What we're working on: Bilateral Coordination & Motor Planning

Bilateral coordination is being able to use both sides of your body at the same time in order to perform a task.  It's an important skill that is connected to many different activities that C is regularly expected to do, including cutting, writing, and drawing.  Being able to cross the midline of the body (the ability to reach across the imaginary middle line of your body to the other side, using your arms or legs) is also part of bilateral coordination - and is something that is challenging for C.  We are trying to give her lots of opportunities to practice using both sides of her body, as well as encourage her to practice crossing her midline.

C loves her Octopaddles and scooter!

Using both arms simultaneously to push herself...

Perfect for bilateral coordination and motor planning...

Motor planning is understanding the steps necessary to complete a task, organizing yourself and your body, and then following through.  People use this skill constantly throughout their daily lives, whether they are playing sports, doing school work, or even tying their shoes.  For most people, these steps happen in their brain so quickly that you don't even realize they are processing them.  They are just able to do whatever it is they want to do.  As for C, she often knows exactly what she wants her body to do, but struggles putting the steps together to make it happen in a timely manner.  The result is that she appears somewhat clumsy and uncoordinated.  We are working on this, too.

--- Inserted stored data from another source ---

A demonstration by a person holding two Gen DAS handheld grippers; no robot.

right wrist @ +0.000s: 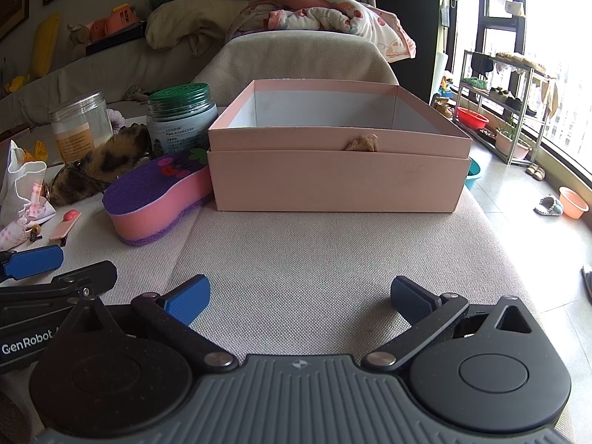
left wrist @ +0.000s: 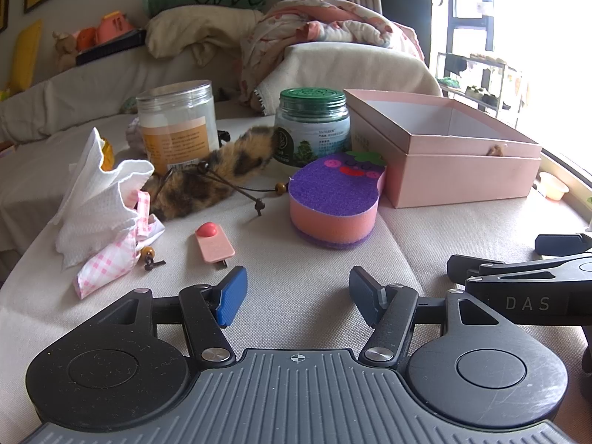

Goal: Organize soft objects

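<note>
The pink box [right wrist: 338, 175] stands open on the beige cushion [right wrist: 333, 277], and as far as its inside can be seen it holds nothing yet, so I judge the task is only at its beginning. All soft things wait to the left of the pink box: the purple sponge [left wrist: 335, 205] lies just beside its left front corner, perhaps touching it; the furry toy [left wrist: 218, 170] lies further left, behind the sponge, with its far end against the green-lidded jar [left wrist: 312, 125]; the white tissue [left wrist: 100, 199] and the pink checked cloth [left wrist: 107, 262] are farthest from the box. A clear jar [left wrist: 177, 125] and a small pink clip [left wrist: 214, 246] also stay on that side; they look hard, so probably they do not belong in the box. The left gripper [left wrist: 298, 296] is spread wide and grasps nothing, low over the cushion in front of the sponge. The right gripper [right wrist: 299, 301] is likewise spread and free, directly in front of the box. Everything is left to do.
</note>
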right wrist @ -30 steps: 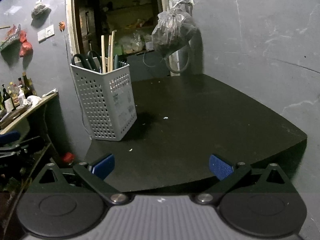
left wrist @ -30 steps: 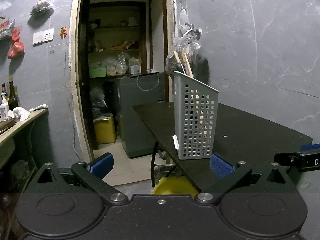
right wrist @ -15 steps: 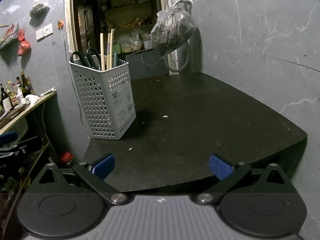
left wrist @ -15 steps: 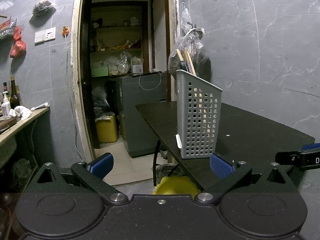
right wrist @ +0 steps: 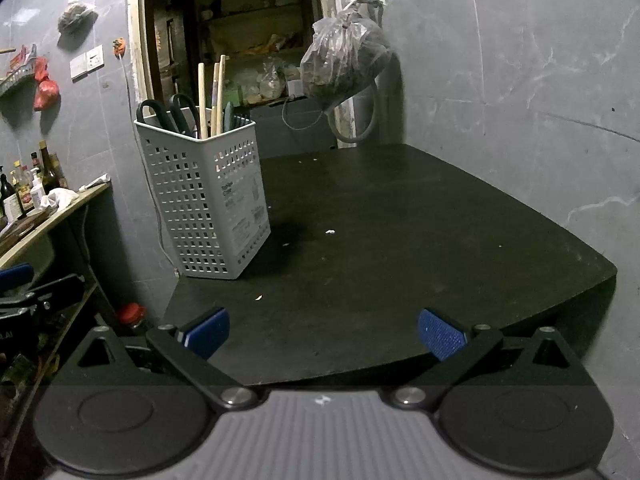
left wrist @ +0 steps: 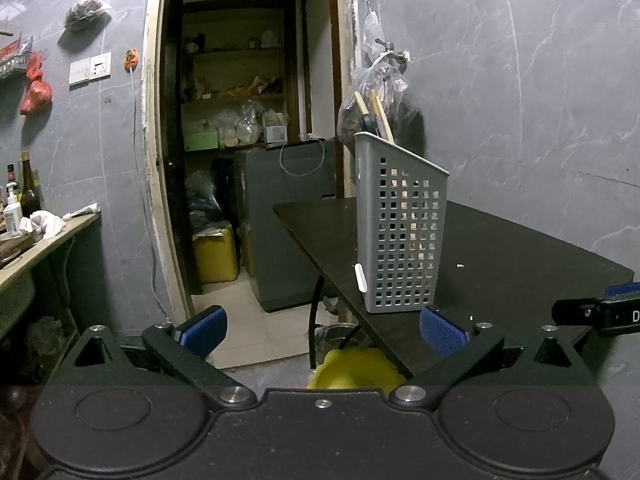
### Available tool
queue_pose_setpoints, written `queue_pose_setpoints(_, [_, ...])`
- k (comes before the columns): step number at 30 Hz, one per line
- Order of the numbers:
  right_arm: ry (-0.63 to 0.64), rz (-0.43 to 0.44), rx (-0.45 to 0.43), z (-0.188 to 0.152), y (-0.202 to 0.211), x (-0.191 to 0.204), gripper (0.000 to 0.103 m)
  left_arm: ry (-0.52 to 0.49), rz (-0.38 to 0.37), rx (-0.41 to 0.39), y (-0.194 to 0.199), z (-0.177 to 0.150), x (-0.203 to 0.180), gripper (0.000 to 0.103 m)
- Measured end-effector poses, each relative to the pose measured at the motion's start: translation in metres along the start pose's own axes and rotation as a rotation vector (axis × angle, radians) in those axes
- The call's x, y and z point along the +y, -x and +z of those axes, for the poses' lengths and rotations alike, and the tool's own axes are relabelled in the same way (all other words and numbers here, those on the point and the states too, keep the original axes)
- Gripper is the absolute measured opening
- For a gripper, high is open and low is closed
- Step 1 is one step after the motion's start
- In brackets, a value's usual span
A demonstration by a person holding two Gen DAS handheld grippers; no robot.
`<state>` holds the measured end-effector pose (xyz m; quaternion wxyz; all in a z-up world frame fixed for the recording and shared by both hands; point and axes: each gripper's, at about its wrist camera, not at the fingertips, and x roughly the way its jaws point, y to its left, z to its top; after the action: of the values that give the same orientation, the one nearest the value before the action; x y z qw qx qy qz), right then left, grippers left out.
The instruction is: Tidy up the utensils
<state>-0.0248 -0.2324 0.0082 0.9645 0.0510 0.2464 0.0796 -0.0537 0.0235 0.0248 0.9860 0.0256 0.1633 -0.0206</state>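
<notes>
The left hand-held gripper (left wrist: pixel 322 330) stood wide open with nothing between its blue pads (left wrist: pixel 202 326), touching neither the worktop (left wrist: pixel 520 252) nor anything on it. The right hand-held gripper (right wrist: pixel 324 332) was spread just as wide and equally empty, hovering at the near edge of the black worktop (right wrist: pixel 400 240). The task's perforated grey utensil basket (left wrist: pixel 400 224) stood upright on the worktop, right of centre in the left wrist view and close to the worktop's left edge. In the right wrist view the utensil basket (right wrist: pixel 208 196) sat in the left-centre of the frame at the worktop's corner, and this view showed its contents more fully: black-handled scissors (right wrist: pixel 168 114) and wooden chopsticks (right wrist: pixel 210 96) standing in it, plus a label on one side. The left wrist view showed only the chopstick tips (left wrist: pixel 372 114) above the rim. It alone showed the open doorway with storeroom shelves (left wrist: pixel 236 96) in the upper centre and a yellow jerrycan (left wrist: pixel 216 256) on the floor. A plastic bag (right wrist: pixel 344 62) hung on the wall behind the worktop. Part of the right hand-held gripper (left wrist: pixel 596 312) showed at the right edge of the left wrist view.
</notes>
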Motion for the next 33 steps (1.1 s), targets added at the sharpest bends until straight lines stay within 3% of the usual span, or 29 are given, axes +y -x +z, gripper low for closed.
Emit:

Puzzles are great practice for both bilateral coordination AND motor planning, too!
(So is playing with princesses - that's what M is up to... :)  )

Using one hand to stabilize herself while fitting the puzzle piece with the other...

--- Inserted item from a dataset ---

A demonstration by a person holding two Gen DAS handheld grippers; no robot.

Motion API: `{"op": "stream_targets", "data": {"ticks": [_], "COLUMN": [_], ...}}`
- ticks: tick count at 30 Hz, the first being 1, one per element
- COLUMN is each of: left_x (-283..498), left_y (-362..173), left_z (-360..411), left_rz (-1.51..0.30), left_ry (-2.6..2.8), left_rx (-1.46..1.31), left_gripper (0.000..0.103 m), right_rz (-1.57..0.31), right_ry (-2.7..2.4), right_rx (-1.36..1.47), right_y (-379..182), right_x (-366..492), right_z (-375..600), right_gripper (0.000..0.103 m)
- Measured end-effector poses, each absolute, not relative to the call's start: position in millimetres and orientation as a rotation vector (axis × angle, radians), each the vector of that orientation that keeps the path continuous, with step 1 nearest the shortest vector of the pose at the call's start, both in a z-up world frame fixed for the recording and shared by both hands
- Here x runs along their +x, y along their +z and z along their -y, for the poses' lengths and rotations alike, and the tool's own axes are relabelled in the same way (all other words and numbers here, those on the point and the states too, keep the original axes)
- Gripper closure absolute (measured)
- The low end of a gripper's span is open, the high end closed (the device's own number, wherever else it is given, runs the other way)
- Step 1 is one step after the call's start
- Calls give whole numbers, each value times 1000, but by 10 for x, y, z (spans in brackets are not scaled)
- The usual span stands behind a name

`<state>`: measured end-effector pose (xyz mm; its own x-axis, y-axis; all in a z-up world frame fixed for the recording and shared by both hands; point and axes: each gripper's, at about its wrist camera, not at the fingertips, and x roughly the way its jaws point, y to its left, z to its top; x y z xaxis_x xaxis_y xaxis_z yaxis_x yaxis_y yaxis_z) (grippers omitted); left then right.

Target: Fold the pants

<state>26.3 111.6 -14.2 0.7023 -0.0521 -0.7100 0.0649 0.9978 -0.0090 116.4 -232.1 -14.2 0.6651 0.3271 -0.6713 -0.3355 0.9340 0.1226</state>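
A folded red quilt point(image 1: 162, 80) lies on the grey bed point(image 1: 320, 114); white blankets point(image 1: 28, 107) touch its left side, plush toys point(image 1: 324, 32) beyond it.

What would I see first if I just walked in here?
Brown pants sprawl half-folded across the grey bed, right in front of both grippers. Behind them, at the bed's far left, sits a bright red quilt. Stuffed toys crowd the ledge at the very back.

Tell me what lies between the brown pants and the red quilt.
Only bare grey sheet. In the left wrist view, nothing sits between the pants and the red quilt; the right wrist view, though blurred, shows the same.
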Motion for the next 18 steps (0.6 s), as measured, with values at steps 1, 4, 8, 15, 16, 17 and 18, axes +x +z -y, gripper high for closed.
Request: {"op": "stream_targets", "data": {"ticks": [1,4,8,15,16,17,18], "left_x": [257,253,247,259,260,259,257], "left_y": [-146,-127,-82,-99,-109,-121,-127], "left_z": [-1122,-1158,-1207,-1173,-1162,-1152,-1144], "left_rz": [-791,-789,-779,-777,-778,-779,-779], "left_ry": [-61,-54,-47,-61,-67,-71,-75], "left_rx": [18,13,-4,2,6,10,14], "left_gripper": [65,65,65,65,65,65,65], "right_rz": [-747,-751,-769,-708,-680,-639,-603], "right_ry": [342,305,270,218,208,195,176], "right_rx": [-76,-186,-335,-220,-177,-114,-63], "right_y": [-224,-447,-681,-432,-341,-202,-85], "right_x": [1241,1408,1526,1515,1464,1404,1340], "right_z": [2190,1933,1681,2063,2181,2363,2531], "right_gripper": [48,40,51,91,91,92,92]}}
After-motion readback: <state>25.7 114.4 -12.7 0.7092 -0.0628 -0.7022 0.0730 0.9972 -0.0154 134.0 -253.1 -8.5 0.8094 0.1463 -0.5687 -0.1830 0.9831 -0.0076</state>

Finished product with Daddy!

Bilateral coordination and motor planning are two areas that C definitely finds challenging, but fortunately, there are tons of ways to help her practice and have fun doing it at the same time.  And as for M, whatever we are doing with C can absolutely help her develop these skills, too.  To the girls, it's just play, but these days we try to think about what other benefits can come from their play time.


  1. Play is an excellent learning tool for all ages.

  2. So true, Corey! That is definitely one of the better parts of C's diagnosis - so much of what we are doing for her is so "normal" in the vernacular of her day, and what helps her most is directed and well-chosen play time (as well as the let-loose, do-what-you-want kind!).